**GIVEN MATERIAL:**

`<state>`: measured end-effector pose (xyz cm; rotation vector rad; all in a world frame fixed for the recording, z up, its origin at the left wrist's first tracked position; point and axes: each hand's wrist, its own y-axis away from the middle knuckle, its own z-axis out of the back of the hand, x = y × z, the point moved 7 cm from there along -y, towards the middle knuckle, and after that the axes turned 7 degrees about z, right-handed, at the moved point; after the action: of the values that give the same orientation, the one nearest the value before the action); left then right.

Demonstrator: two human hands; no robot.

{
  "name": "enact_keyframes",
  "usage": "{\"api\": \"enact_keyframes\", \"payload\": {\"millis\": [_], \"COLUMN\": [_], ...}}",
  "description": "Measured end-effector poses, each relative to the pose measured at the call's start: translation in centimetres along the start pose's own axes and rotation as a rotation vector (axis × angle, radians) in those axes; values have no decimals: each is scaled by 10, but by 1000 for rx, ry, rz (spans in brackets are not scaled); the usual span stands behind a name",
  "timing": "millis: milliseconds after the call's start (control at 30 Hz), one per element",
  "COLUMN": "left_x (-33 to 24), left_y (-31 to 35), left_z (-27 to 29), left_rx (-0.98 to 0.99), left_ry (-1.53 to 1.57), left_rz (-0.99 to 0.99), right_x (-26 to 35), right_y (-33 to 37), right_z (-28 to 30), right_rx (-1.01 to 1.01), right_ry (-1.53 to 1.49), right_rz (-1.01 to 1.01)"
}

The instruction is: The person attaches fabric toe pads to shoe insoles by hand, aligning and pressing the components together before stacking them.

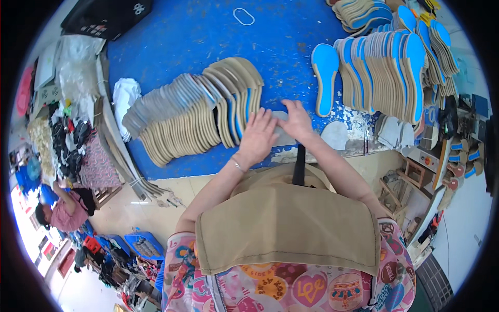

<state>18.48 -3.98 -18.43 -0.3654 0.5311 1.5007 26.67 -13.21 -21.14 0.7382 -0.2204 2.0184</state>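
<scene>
My left hand (258, 136) lies flat with its fingers stretched out, at the right end of a long leaning row of beige insoles (182, 130). My right hand (296, 122) is beside it, thumb and fingers apart. Between and under both hands is a pale grey, rounded flat piece (283, 136), partly covered by them. Blue faces show on several insoles at the row's right end, and grey pieces cover the upper part of the row. To the right of my right hand, another pale rounded piece (335, 135) rests near the table edge.
The worn blue table (291, 57) also carries a single blue-faced insole (325, 78), and a dense row of insoles (382, 78) farther right. White crumpled material (126, 101) sits at the left edge. A black bag (106, 18) is at the far left. Another person (67, 208) is at lower left.
</scene>
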Motion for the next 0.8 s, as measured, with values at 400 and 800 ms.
{"api": "enact_keyframes", "payload": {"millis": [400, 800], "left_x": [-12, -19], "left_y": [11, 8], "left_z": [-27, -39], "left_rx": [66, 0], "left_ry": [26, -155], "left_rz": [75, 218], "right_x": [-58, -49], "right_y": [51, 34], "right_z": [-10, 75], "right_rx": [267, -342], "right_ry": [-75, 61], "right_rz": [-308, -139]}}
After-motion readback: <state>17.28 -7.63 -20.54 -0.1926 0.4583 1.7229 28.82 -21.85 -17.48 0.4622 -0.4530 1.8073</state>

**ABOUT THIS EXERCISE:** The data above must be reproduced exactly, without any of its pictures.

**SOLVED PROBLEM:**
`<state>`: measured end-effector pose (xyz cm; rotation vector rad; all in a world frame fixed for the recording, z up, its origin at the left wrist's first tracked position; point and axes: each hand's wrist, its own y-axis away from the middle knuckle, its own z-axis out of the back of the hand, x = y × z, the point moved 7 cm from there along -y, towards the middle knuckle, and after that the axes turned 7 degrees about z, right-handed, at the moved point; after the action: of the values that give the same orientation, the one nearest the value before the action); left then right.

Demonstrator: two human hands; no robot.

{
  "name": "enact_keyframes",
  "usage": "{\"api\": \"enact_keyframes\", \"payload\": {\"millis\": [_], \"COLUMN\": [_], ...}}",
  "description": "Measured end-effector poses, each relative to the pose measured at the call's start: translation in centimetres along the start pose's own axes and rotation as a rotation vector (axis × angle, radians) in those axes; values have no decimals: each is scaled by 10, but by 1000 for rx, ry, rz (spans in brackets are not scaled); the usual span stands behind a name",
  "timing": "millis: milliseconds after the call's start (control at 30 Hz), one per element",
  "COLUMN": "left_x (-33 to 24), left_y (-31 to 35), left_z (-27 to 29), left_rx (-0.98 to 0.99), left_ry (-1.53 to 1.57), left_rz (-0.99 to 0.99), right_x (-26 to 35), right_y (-33 to 37), right_z (-28 to 30), right_rx (-1.01 to 1.01), right_ry (-1.53 to 1.49), right_rz (-1.01 to 1.01)"
}

The instruction is: The person attaches fabric toe pads to shoe insoles by hand, aligning and pressing the components together before stacking them.


<state>18.48 -3.98 -18.43 -0.3654 0.5311 1.5007 26.67 -13.21 -21.14 0.7382 -0.2204 2.0184</state>
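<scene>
My left hand (258, 136) lies flat with its fingers stretched out, at the right end of a long leaning row of beige insoles (182, 130). My right hand (296, 122) is beside it, thumb and fingers apart. Between and under both hands is a pale grey, rounded flat piece (283, 136), partly covered by them. Blue faces show on several insoles at the row's right end, and grey pieces cover the upper part of the row. To the right of my right hand, another pale rounded piece (335, 135) rests near the table edge.
The worn blue table (291, 57) also carries a single blue-faced insole (325, 78), and a dense row of insoles (382, 78) farther right. White crumpled material (126, 101) sits at the left edge. A black bag (106, 18) is at the far left. Another person (67, 208) is at lower left.
</scene>
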Motion for the next 0.8 s, as measured, with values at 400 and 800 ms.
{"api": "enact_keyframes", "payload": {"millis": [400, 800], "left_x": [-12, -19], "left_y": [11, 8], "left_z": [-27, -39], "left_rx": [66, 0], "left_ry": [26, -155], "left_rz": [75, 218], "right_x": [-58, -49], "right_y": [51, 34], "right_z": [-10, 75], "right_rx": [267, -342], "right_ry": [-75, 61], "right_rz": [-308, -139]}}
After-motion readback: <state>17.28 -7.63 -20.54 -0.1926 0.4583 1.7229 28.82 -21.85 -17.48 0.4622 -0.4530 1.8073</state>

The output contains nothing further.